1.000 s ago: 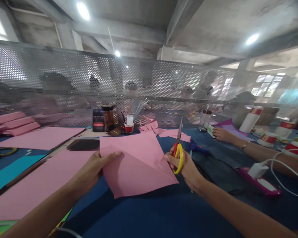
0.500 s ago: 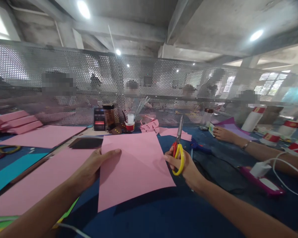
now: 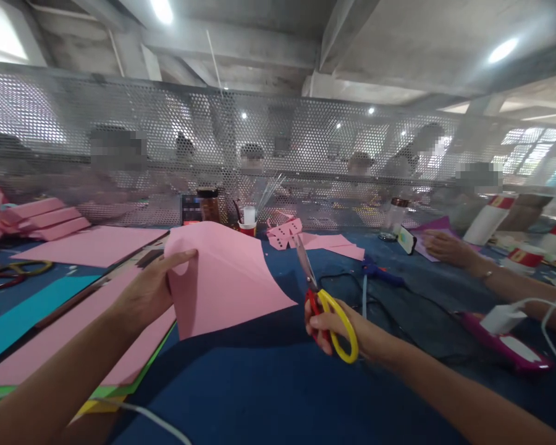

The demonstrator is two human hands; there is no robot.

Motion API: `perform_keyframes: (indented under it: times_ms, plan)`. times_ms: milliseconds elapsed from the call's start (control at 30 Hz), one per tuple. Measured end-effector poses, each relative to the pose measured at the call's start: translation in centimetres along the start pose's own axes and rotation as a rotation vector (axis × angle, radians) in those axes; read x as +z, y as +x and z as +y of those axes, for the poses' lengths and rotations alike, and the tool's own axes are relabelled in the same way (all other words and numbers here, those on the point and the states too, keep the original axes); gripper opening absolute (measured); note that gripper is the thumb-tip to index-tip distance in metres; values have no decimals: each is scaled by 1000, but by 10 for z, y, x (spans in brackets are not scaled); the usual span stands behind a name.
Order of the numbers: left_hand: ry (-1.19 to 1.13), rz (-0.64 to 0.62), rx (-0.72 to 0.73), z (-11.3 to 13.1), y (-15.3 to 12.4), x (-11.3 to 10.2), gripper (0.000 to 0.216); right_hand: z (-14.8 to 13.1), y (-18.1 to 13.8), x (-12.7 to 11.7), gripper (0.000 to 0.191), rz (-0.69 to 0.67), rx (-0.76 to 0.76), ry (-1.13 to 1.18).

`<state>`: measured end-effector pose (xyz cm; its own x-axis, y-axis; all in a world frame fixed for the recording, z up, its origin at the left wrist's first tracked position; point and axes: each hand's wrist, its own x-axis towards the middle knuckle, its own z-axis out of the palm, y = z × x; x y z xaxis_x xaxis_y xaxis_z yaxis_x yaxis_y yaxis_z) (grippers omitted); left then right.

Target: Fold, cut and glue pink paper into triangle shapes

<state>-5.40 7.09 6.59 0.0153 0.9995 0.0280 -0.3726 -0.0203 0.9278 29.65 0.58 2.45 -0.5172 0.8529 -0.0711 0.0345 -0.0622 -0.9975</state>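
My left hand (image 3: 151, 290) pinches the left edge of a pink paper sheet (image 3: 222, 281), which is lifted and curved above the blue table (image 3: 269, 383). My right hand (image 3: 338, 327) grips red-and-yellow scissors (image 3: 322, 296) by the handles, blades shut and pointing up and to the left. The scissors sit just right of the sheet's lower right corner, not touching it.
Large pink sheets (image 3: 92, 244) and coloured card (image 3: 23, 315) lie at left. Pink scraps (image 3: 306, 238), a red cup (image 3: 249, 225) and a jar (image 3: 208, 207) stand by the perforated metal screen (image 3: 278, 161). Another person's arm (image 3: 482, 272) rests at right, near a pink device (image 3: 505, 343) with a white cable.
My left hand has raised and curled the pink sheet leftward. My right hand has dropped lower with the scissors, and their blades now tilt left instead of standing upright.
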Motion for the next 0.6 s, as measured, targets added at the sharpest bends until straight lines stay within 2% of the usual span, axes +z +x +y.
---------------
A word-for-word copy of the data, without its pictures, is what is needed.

* Written answer *
1.000 s ago: 
0.500 s ago: 
now: 

The demonstrator is two human hands; there is no robot.

Motion API: `perform_keyframes: (indented under it: times_ms, plan)`. times_ms: milliseconds elapsed from the call's start (control at 30 Hz), one per tuple. Measured end-effector poses, each relative to the pose measured at the call's start: translation in centimetres along the start pose's own axes and rotation as a rotation vector (axis × angle, radians) in those axes; read x as +z, y as +x and z as +y of those axes, for the poses' lengths and rotations alike, and the tool's own axes are relabelled in the same way (all other words and numbers here, those on the point and the states too, keep the original axes); gripper opening absolute (measured); note that gripper is the thumb-tip to index-tip distance in metres; values have no decimals: each is scaled by 1000, but by 10 for z, y, x (spans in brackets are not scaled); the usual span stands behind a name.
Order of the numbers: left_hand: ry (-1.19 to 1.13), rz (-0.64 to 0.62), rx (-0.72 to 0.73), z (-11.3 to 13.1), y (-15.3 to 12.4), x (-11.3 to 10.2), gripper (0.000 to 0.216); right_hand: z (-14.8 to 13.1), y (-18.1 to 13.8), x (-12.7 to 11.7), gripper (0.000 to 0.191), rz (-0.69 to 0.67), rx (-0.76 to 0.76), ry (-1.13 to 1.18).

`<state>`: measured end-effector pose (xyz cm; its own x-axis, y-axis; all in a world frame fixed for the recording, z up, its origin at the left wrist's first tracked position; point and axes: each hand's wrist, its own x-axis towards the middle knuckle, its own z-axis out of the palm, y = z × x; x y z xaxis_x xaxis_y xaxis_z yaxis_x yaxis_y yaxis_z) (grippers omitted); left then right.

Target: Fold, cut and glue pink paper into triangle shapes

<state>-5.40 7.09 6.59 0.0153 0.9995 0.0280 -0.3726 -0.0203 0.9278 29.65 0.58 2.45 -0.5172 0.8529 -0.0711 0.0345 -0.0622 -0.9975</state>
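My left hand (image 3: 151, 290) pinches the left edge of a pink paper sheet (image 3: 222, 281), which is lifted and curved above the blue table (image 3: 269, 383). My right hand (image 3: 338, 327) grips red-and-yellow scissors (image 3: 322, 296) by the handles, blades shut and pointing up and to the left. The scissors sit just right of the sheet's lower right corner, not touching it.
Large pink sheets (image 3: 92, 244) and coloured card (image 3: 23, 315) lie at left. Pink scraps (image 3: 306, 238), a red cup (image 3: 249, 225) and a jar (image 3: 208, 207) stand by the perforated metal screen (image 3: 278, 161). Another person's arm (image 3: 482, 272) rests at right, near a pink device (image 3: 505, 343) with a white cable.
My left hand has raised and curled the pink sheet leftward. My right hand has dropped lower with the scissors, and their blades now tilt left instead of standing upright.
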Motion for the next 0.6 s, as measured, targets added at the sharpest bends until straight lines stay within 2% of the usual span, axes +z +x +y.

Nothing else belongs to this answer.